P.S.: As an offtopic note, I'm going to PHP Conference Barcelona this weekend so if you're around and/or going just search for the Tuenti folks and I'll be among them :)


Installing Debian 5.0 in Virtual PC 2007

I've spent most of this morning installing the newly released Debian 5.0 under Virtual PC 2007 (SP1).

As usual with VPC, all non-Windows OS installs usually give headaches, but this one has been a real pain.

Just after creating a new VM and launching the install, I got this terrifying message: "An unrecoverable processor error has been encountered. The virtual machine will reset now". Trying the non-graphical install throws the same result.

After some digging on the net, I found that it is a problem of the latest linux kernel builds and Virtual PC, which can be solved by selecting "Graphical Install" but instead of pressing ENTER, pressing TAB and adding the following at the end of the command line:

noapic nolapic noreplace-paravirt

Also, modify "vga=788" parameter to "vga=791" to avoid strange resolutions.

Then you can install it as you would do with a physical/real install (a standard + web server install takes only about 2GB of space counting swap partition).

Once installed, this parameters will stay and you no longer will get the VPC error, but the problems are far from finished.

  • To enable sound, go to System –> Preferences –> Sound and change all to ALSA sound system
  • To enable internet, change your VM settings to use Shared Networking (NAT) and configure it under Linux as DHCP/automatic. I couldn't configure a standard ethernet card mapping without NAT.
  • To enable higher resolutions (at least standard ones), modify the /etc/X11/xorg.conf file (with nano for example) and replace the three sections "Device" "Monitor" and "Screen" with this new content:

Section "Device"
Identifier "Configured Video Device"
Driver "vesa"
BusID "PCI:0:8:0"
EndSection

Section "Monitor"
Identifier "Configured Monitor"
Option "DPMS"
HorizSync 30-70
VertRefresh 50-160
EndSection

Section "Screen"
Identifier "Default Screen"
Monitor "Configured Monitor"
DefaultDepth 16
SubSection "Display"
Depth 16
Modes "1280x1024" "1024x768" "800x600"
EndSubSection
EndSection

Save, restart Linux and finally you have a decent Debian 5 virtual machine! Mouse still gets hooked into the VM, but not being able to install the VM Additions you can live with it.

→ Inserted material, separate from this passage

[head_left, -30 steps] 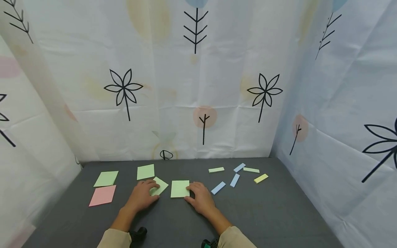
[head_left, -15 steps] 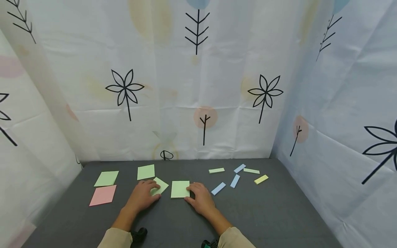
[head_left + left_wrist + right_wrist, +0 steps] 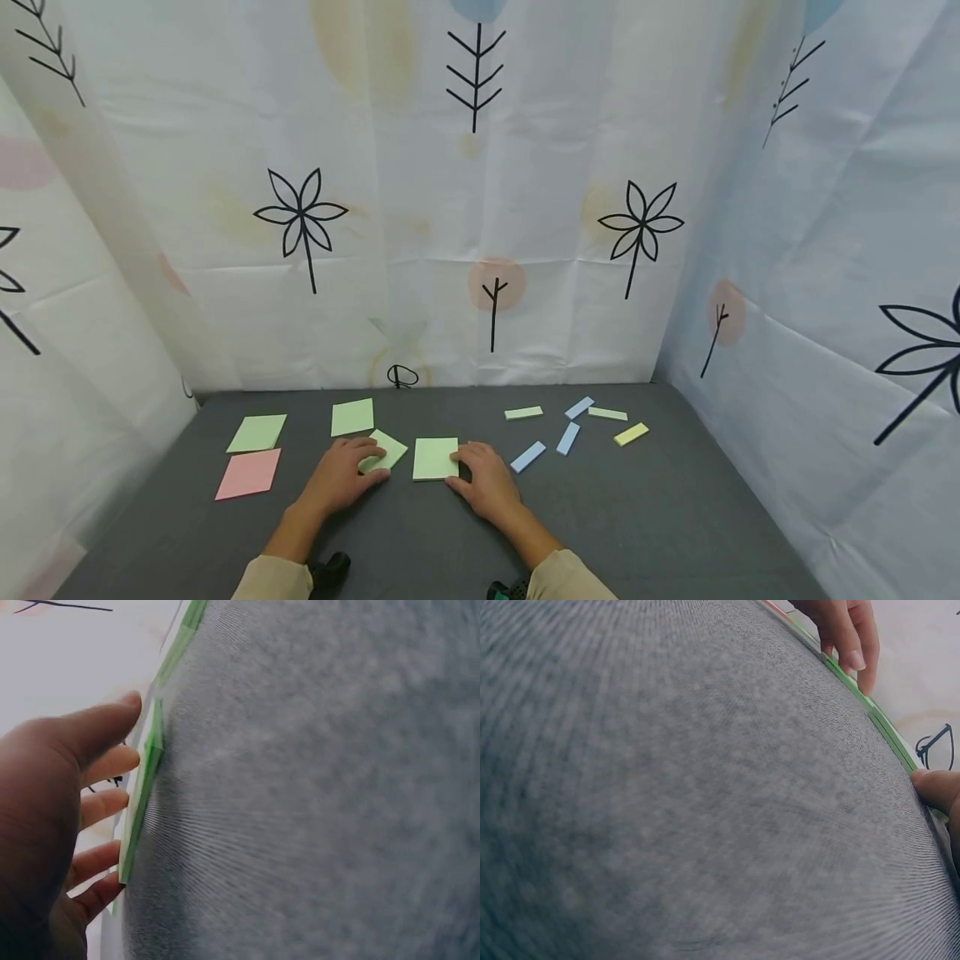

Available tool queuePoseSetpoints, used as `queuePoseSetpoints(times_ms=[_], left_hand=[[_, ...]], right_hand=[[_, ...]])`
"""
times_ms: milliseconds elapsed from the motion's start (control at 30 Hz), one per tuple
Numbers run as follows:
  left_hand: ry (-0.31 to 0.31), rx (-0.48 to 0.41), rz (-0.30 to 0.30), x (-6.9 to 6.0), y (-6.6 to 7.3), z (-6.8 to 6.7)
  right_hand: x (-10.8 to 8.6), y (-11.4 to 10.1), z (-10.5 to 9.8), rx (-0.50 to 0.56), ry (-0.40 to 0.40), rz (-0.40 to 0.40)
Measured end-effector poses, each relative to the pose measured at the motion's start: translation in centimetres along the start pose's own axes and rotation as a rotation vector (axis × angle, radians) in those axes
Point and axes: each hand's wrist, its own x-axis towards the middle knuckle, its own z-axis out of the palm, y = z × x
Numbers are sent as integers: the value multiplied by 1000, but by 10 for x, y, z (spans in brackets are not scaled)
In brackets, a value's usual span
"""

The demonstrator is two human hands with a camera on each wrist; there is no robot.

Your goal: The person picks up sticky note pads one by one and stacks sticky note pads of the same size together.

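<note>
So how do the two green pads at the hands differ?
In the head view, the left pad lies cornerwise; the right pad sits square. The left hand hides part of the left pad, the right hand just the right pad's edge. Both are pale green.

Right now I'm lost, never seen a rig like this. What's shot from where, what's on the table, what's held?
No robot here: just a person's bare left hand and right hand. The wide picture comes from a camera worn on the head, looking forward and down. The two close-ups come from cameras worn on the wrists, one per hand.

On the grey tabletop lie square sticky-note pads: a pink pad, a leftmost green pad, a rear green pad, an angled green pad that the left hand touches, and a square-on green pad whose right edge the right hand touches. Whether either is firmly gripped, I can't tell.

To the right are narrow strips: three blue strips, two green strips and a yellow strip.
</note>
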Motion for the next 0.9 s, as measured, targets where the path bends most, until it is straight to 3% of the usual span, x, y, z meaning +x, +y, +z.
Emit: queuePoseSetpoints(times_ms=[133,333,400,600,900], left_hand=[[17,-12,-71,-2,1,0],[16,145,-273,-8,5,-4],[10,159,-322,-10,7,-5],[42,143,-380,-10,9,-3],[175,-1,-421,-9,15,0]], right_hand=[[0,-1,0,1,-12,8],[0,-1,0,8,-20,25],[0,-2,-1,8,-19,27],[0,-2,-1,10,-11,26],[0,-1,0,24,-29,39]])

Windows Vista Pre-RC1 under MS Virtual PC 2004 SP1

Well, as I can't right now install the pre-RC1 of Windows Vista in any of my pcs, last weekend I decided to install it on a Virtual PC 2004 to see if it works... And it worked!

Windows Vista RC1 under Virtual PC 2004

The VM Additions work, at least the graphic driver (without them it was hell to move a single window!), and well... you can test Vista. No fancy 3D, and you should disable some things, but it works fast enough to try it's new security system, tools, options rearrangement and such.

I've installed it on a P4 HT 3,4 GHz, 1 GB DDR2 Dual-channel RAM (700 MB assigned to the VM), and a SATA HD (15 GB assigned), with almost no other application running.

I've disabled/deactivated the following to try to optimise for speed:

  • Cleartype font smoothing (vast performance improvement), and menu animations, fades, slides, and such (shadows and visual styles kept)
  • Windows Defender & Firewall (no change in performance)
  • No screensaver/power-saving
  • HD not indexed for fast searching (took a lot to "deactivate" indexing because of the almost 6 GB Vista takes once installed)
  • Disabled System Restore
  • Defragmented the HD

And now it goes quite good. It's not as fast as an XP (I've developed with an VS2003 and XP Virtual Machine on lower specs PCs) but I'll be able to play with the OS for a while :)

Note: I haven't configured internet/LAN yet, so I hope VMAdditions' ethernet virtual driver works. Emulated Sound Card didn't.